Alfredo Pinheiro Marques’ works have always introduced me to new facts that he has systematically discovered, and I have always been free to agree or not with the conclusions he draws from such information. A true historian never settles for writing what has already been written, but always goes further, so that each work published is an advance and creates a new point of departure. There are few such historians left.

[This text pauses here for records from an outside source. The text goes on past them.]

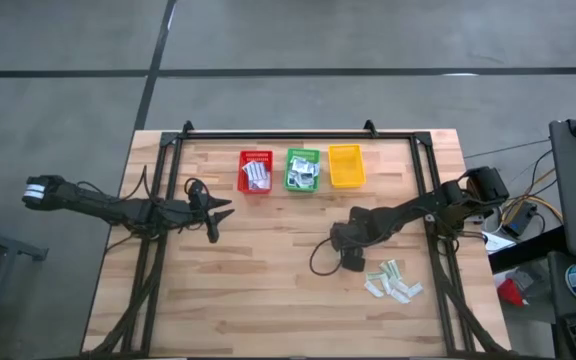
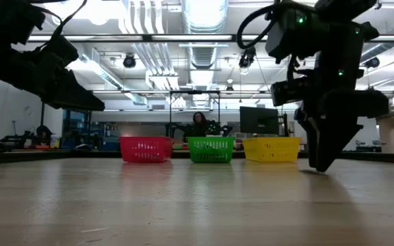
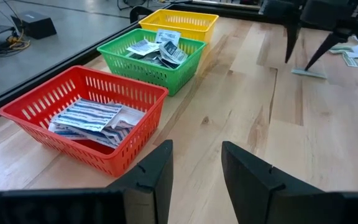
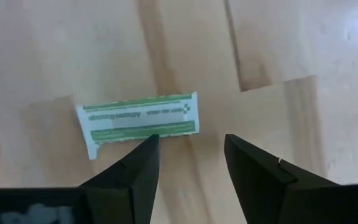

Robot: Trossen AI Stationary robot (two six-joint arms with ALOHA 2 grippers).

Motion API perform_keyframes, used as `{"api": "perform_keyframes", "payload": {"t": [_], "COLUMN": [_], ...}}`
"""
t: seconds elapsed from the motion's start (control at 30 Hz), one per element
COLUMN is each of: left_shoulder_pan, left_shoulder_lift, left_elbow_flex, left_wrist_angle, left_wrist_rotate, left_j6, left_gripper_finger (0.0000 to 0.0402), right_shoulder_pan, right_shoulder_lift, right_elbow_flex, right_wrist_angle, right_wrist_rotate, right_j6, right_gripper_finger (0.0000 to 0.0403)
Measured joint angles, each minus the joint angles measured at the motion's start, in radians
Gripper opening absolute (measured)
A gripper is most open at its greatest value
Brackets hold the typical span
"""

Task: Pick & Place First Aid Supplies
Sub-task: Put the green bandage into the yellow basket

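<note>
The right gripper (image 4: 188,158) stood with jaws parted, holding nothing, directly above a green-striped strip (image 4: 138,121) lying flat on the table (image 4: 278,50); it should centre before pinching.

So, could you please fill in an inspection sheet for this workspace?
Surface: wooden table, framed by black rails.
Job's things: loose packets near right edge; one green strip below right gripper; packets in red basket and green basket; yellow basket looks empty.
Clutter: nothing seen.
Grippers: left gripper open, idle; right gripper open, low over table.
Cables: loop by right arm.
Surroundings: workshop, person behind.
</note>
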Motion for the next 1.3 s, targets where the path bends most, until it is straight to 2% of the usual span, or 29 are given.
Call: {"api": "perform_keyframes", "payload": {"t": [0.5, 0.8, 1.17, 1.3], "left_shoulder_pan": [0.0, 0.0, 0.0, 0.0], "left_shoulder_lift": [0.0, 0.0, 0.0, 0.0], "left_elbow_flex": [0.0, 0.0, 0.0, 0.0], "left_wrist_angle": [0.0, -0.001, 0.0, 0.0], "left_wrist_rotate": [0.0, 0.0, 0.0, 0.0], "left_j6": [0.0, 0.004, 0.003, 0.0], "left_gripper_finger": [0.0133, 0.0133, 0.0133, 0.0133], "right_shoulder_pan": [-0.006, -0.006, -0.006, -0.006], "right_shoulder_lift": [-0.023, -0.077, 0.035, 0.059], "right_elbow_flex": [-0.009, 0.001, 0.0, 0.003], "right_wrist_angle": [-0.027, -0.028, 0.067, 0.051], "right_wrist_rotate": [-0.089, -0.093, -0.075, -0.073], "right_j6": [0.022, 0.022, 0.033, 0.049], "right_gripper_finger": [0.018, 0.018, 0.0179, 0.0171]}}
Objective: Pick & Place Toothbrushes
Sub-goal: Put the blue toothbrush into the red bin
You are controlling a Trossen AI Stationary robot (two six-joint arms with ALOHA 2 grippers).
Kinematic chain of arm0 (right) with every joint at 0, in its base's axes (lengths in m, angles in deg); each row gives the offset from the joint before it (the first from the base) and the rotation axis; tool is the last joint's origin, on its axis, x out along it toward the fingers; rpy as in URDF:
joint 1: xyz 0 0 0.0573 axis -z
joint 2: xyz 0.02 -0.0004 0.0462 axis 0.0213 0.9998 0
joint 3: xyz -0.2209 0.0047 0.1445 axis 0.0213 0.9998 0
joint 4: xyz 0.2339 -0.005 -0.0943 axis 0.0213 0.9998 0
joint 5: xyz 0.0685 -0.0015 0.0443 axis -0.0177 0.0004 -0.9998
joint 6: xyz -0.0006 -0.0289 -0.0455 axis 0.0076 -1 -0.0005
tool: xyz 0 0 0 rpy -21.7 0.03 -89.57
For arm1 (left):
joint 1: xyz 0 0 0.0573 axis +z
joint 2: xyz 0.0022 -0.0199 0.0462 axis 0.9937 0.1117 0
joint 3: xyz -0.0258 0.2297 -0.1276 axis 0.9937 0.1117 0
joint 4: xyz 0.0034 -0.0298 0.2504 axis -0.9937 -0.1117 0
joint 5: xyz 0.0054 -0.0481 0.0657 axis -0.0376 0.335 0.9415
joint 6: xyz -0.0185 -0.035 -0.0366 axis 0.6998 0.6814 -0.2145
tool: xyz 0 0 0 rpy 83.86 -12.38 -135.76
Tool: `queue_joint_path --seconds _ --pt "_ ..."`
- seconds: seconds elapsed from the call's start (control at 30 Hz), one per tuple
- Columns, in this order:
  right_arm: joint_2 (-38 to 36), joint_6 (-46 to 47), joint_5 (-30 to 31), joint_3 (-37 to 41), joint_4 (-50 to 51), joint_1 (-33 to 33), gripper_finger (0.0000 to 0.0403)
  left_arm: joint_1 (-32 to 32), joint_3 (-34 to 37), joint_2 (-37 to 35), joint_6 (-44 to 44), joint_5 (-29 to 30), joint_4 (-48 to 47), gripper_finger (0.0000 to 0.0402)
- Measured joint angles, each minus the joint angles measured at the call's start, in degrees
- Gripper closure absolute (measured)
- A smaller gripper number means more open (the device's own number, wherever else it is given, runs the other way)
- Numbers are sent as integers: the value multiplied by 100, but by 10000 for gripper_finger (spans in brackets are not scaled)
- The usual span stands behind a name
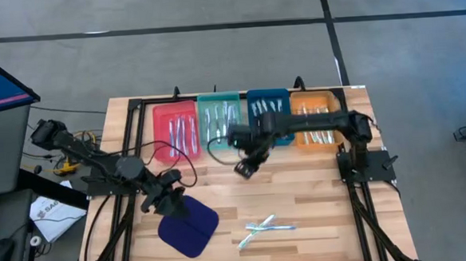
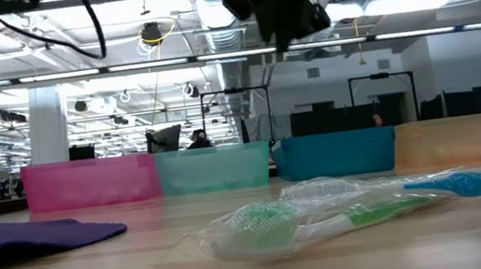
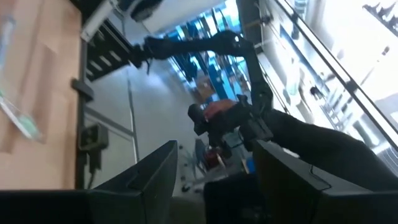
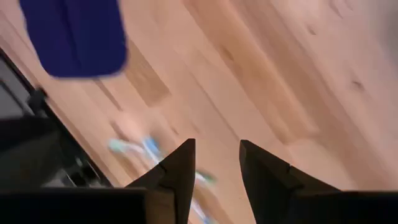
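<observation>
Two or three loose toothbrushes (image 1: pixel 266 227) lie crossed flat on the wooden table near its front edge; the low view shows them (image 2: pixel 327 212) in clear wrappers. More toothbrushes lie in the red tray (image 1: pixel 162 118), teal tray (image 1: pixel 204 108), blue tray (image 1: pixel 251 97) and orange tray (image 1: pixel 295 103) along the far edge. My right gripper (image 1: pixel 243 168) (image 4: pixel 217 144) hovers high over the table's middle, pointing steeply down, open and empty. My left gripper (image 1: pixel 175 196) (image 3: pixel 214 149) hangs level above the far corner of the pad, open and empty.
A dark blue cloth pad (image 1: pixel 188 225) lies flat at the front left, left of the loose toothbrushes. Bare wood stretches between the trays and the toothbrushes. Black frame rails (image 1: pixel 126 152) run along the table's left and right sides.
</observation>
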Motion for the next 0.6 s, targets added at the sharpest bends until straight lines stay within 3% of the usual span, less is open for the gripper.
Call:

Alfredo Pinheiro Marques is again bringing new information to light here. He has already published one highly innovative study on the person responsible for the artwork in the Atlas Miller, a work whose conclusions he now confirms through additional arguments. His new interpretations on other aspects of the atlas are again pioneering. Given the known facts and the new information that he presents, the well-grounded conclusions that Pinheiro Marques reaches are probably as accurate as can be achieved when reconstructing a distant past and bringing the multiple strands together to form an integrated vision.

Luís Filipe Thomaz sees the work from a different but equally original point of view. He proposes an interpretation whereby the Atlas Miller is an ideological manifesto that reflects the imperial ambitions of King Manuel I, who was obsessed with constructing Mankind’s first truly intercontinental or global empire.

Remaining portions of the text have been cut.